Directions for this task: Output the listing exactly, leaving out no line.

Available data:
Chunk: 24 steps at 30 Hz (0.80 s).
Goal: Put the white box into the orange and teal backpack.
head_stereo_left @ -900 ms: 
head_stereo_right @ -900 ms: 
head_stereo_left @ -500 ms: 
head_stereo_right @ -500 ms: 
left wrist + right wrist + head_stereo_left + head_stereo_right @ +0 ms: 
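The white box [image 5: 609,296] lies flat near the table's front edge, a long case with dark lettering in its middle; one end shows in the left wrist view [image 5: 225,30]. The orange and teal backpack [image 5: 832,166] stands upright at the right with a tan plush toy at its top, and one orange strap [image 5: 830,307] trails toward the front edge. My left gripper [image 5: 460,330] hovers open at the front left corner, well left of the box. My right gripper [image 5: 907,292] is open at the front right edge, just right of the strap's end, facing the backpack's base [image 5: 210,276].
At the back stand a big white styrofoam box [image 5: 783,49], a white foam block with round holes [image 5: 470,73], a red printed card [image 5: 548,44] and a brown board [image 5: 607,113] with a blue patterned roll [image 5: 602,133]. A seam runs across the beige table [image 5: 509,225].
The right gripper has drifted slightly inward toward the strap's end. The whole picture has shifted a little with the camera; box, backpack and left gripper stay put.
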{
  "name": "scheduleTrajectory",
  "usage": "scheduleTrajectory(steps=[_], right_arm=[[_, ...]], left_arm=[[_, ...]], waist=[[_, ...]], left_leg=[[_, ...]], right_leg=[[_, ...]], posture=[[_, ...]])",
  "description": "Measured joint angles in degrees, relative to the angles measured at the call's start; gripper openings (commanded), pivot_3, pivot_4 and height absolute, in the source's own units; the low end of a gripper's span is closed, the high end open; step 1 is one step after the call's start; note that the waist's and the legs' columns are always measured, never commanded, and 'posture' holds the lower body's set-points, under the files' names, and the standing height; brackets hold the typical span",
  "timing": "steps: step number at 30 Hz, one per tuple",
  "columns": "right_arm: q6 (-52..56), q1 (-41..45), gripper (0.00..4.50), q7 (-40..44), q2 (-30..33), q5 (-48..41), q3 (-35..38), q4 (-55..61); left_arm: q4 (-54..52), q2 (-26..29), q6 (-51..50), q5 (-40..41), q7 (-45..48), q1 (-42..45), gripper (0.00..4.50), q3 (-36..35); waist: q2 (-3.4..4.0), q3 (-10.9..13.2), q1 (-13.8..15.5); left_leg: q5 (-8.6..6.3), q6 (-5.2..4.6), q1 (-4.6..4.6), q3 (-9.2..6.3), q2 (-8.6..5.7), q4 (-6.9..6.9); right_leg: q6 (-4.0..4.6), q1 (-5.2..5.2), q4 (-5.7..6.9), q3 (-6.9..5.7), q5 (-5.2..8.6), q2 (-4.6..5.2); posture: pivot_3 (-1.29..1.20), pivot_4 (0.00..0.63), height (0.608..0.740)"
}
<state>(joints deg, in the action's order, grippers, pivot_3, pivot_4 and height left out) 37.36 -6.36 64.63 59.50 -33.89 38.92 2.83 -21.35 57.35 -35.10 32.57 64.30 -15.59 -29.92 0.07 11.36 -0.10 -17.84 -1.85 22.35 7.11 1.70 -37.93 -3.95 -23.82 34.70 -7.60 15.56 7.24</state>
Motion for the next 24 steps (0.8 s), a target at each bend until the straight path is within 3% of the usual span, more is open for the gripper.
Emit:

Written response:
Chunk: 24 steps at 30 Hz (0.80 s).
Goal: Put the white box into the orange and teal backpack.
head_stereo_left @ -900 ms: 
head_stereo_right @ -900 ms: 
head_stereo_left @ -500 ms: 
head_stereo_right @ -500 ms: 
left wrist + right wrist + head_stereo_left + head_stereo_right @ +0 ms: 
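The white box [image 5: 609,296] lies flat near the table's front edge, a long case with dark lettering in its middle; one end shows in the left wrist view [image 5: 225,30]. The orange and teal backpack [image 5: 832,166] stands upright at the right with a tan plush toy at its top, and one orange strap [image 5: 830,307] trails toward the front edge. My left gripper [image 5: 460,330] hovers open at the front left corner, well left of the box. My right gripper [image 5: 907,292] is open at the front right edge, just right of the strap's end, facing the backpack's base [image 5: 210,276].
At the back stand a big white styrofoam box [image 5: 783,49], a white foam block with round holes [image 5: 470,73], a red printed card [image 5: 548,44] and a brown board [image 5: 607,113] with a blue patterned roll [image 5: 602,133]. A seam runs across the beige table [image 5: 509,225].
The right gripper has drifted slightly inward toward the strap's end. The whole picture has shifted a little with the camera; box, backpack and left gripper stay put.
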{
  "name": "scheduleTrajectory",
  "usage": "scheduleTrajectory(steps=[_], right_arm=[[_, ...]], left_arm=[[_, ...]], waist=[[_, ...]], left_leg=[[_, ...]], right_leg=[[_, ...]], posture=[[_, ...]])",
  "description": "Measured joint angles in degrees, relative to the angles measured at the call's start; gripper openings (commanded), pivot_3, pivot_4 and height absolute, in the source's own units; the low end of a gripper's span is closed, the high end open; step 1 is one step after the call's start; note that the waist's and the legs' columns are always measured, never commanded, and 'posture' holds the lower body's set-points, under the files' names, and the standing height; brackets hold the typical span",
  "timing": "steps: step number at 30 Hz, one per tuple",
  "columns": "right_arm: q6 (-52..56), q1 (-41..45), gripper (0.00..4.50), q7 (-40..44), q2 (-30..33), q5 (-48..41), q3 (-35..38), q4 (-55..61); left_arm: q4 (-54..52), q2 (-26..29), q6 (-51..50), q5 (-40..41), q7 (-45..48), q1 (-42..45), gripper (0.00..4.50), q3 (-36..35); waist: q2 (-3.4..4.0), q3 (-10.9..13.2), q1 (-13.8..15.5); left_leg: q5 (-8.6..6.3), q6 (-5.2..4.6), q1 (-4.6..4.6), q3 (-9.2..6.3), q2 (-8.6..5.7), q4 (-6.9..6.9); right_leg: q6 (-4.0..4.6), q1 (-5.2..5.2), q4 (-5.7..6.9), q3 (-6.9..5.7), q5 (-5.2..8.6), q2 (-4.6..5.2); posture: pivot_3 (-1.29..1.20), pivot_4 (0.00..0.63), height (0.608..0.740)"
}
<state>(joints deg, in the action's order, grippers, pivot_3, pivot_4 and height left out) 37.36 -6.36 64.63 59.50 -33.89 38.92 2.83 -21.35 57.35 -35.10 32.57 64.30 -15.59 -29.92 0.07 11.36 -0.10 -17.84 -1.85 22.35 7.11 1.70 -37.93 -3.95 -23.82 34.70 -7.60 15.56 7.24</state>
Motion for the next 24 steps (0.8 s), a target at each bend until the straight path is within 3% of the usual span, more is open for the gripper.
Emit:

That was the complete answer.